Bodner: We are a partner organization of the JNF which means that we are a piece in the vision of JNF- the largest fundraising organization for Israel in the US- to make Israel a better place for the people of Israel. By partnering with LOTEM, JNF is making Israel a better and more viable place for all Israelis. JNF supports our work in Israel and when donors give to JNF, they can designate where their funds go. We also have partnerships with the Israeli government.
AJT: So are you inclusive with your donors as well?
Bodner: What’s very important for us is to share the work we are doing with others. Values that we impart in LOTEM are something that other societies can learn from. Therefore, thanks to the partnership with JNF, we are really able to engage other communities around the United States. One of these wonderful projects we have is called Mitzvah to Mitzvah, where bar and bat mitzvah youth can select LOTEM as their tzedakah project. Taking it a step further, if and when they come to Israel, they can actually lead a hike with our special needs participants and with one of our guides. We also throw a celebration for them on the farm. So it’s not just about giving tzedakah; it’s about actually coming to Israel and being part of the project.

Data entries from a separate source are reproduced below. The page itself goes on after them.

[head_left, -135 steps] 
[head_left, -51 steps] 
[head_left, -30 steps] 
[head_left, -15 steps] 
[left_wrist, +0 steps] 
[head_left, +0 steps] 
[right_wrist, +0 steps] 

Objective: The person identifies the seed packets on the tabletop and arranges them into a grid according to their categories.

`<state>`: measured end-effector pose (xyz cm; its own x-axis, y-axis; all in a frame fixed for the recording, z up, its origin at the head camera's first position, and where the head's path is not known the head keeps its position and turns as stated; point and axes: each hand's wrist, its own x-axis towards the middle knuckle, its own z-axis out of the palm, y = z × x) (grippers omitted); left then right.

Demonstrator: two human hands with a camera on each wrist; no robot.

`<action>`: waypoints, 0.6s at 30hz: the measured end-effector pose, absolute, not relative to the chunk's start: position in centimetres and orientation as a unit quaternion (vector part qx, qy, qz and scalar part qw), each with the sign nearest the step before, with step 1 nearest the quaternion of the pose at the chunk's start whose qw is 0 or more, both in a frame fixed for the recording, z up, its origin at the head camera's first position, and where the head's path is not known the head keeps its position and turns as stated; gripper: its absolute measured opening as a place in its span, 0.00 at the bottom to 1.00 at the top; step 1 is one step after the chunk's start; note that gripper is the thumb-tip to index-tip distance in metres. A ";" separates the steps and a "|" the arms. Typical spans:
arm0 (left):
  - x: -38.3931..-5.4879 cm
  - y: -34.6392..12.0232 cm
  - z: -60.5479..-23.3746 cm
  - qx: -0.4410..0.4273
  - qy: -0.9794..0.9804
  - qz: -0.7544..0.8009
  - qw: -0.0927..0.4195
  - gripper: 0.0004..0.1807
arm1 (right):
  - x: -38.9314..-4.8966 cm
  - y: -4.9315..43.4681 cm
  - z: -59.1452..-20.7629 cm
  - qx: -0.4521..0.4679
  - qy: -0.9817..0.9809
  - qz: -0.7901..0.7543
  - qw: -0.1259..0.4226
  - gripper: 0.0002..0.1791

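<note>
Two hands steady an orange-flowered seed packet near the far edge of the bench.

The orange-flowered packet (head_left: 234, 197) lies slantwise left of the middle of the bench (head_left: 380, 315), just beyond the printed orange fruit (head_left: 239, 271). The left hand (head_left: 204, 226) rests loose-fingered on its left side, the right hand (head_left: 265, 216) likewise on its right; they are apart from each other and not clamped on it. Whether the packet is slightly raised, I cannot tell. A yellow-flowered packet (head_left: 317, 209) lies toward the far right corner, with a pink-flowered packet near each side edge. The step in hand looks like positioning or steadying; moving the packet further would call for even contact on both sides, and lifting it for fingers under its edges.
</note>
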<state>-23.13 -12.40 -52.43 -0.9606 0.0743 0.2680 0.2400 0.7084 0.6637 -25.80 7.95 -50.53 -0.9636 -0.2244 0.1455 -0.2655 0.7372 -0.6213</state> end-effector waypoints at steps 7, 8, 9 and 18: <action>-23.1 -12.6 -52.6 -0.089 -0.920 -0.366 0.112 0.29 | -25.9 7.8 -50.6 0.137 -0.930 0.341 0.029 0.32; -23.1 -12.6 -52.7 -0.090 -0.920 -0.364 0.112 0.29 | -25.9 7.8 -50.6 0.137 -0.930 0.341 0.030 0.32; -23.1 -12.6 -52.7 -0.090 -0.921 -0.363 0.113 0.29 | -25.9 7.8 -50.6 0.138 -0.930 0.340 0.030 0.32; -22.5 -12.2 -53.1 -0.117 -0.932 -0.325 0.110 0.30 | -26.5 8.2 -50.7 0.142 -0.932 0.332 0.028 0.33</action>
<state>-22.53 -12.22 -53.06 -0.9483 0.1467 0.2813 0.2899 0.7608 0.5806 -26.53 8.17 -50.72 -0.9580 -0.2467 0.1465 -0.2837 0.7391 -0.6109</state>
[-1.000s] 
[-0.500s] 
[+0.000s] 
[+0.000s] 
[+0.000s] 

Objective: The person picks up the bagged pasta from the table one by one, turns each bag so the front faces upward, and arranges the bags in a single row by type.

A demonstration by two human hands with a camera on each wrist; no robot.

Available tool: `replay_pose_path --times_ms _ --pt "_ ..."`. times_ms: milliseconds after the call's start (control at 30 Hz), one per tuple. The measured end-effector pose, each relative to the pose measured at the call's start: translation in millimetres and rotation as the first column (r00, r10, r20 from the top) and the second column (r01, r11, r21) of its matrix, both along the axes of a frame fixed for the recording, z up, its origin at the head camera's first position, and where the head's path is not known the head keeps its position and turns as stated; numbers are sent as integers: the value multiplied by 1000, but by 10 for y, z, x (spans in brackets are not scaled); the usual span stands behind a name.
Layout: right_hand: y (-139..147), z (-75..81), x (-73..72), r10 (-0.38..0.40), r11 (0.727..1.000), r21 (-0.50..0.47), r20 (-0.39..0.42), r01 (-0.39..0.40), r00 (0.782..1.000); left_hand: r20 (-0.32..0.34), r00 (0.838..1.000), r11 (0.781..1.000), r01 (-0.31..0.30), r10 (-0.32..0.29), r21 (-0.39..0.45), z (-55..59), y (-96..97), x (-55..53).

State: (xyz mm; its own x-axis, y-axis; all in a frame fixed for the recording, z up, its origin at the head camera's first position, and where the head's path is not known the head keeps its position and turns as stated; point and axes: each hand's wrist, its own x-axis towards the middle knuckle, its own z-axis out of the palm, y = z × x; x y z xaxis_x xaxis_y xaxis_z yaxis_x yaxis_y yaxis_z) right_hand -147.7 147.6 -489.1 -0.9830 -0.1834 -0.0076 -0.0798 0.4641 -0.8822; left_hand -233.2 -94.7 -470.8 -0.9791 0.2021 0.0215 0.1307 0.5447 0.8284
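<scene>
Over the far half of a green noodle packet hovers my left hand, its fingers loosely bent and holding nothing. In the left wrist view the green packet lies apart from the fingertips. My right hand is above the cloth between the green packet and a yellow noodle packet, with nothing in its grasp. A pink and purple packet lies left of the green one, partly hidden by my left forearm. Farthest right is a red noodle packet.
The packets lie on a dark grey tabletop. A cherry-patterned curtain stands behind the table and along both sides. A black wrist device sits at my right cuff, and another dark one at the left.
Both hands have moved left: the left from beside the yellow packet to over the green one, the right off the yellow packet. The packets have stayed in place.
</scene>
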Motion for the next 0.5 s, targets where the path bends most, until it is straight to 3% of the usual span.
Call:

AJT: Why should people donate to LOTEM?
Bodner: We’re an organization that’s doing incredible work. From people with physical disabilities to battered women and their children to adults with intellectual disabilities who have never in their lives been in a forest, we’re doing a lot, but we’re a very modest organization. When somebody gives a gift, it goes a very long way. For $1,800 someone can take out a bus of 35 children in wheelchairs and give them the gift of nature for a day. These children will remember for a very long time that on that day, they weren’t children with disabilities, but they were children with abilities.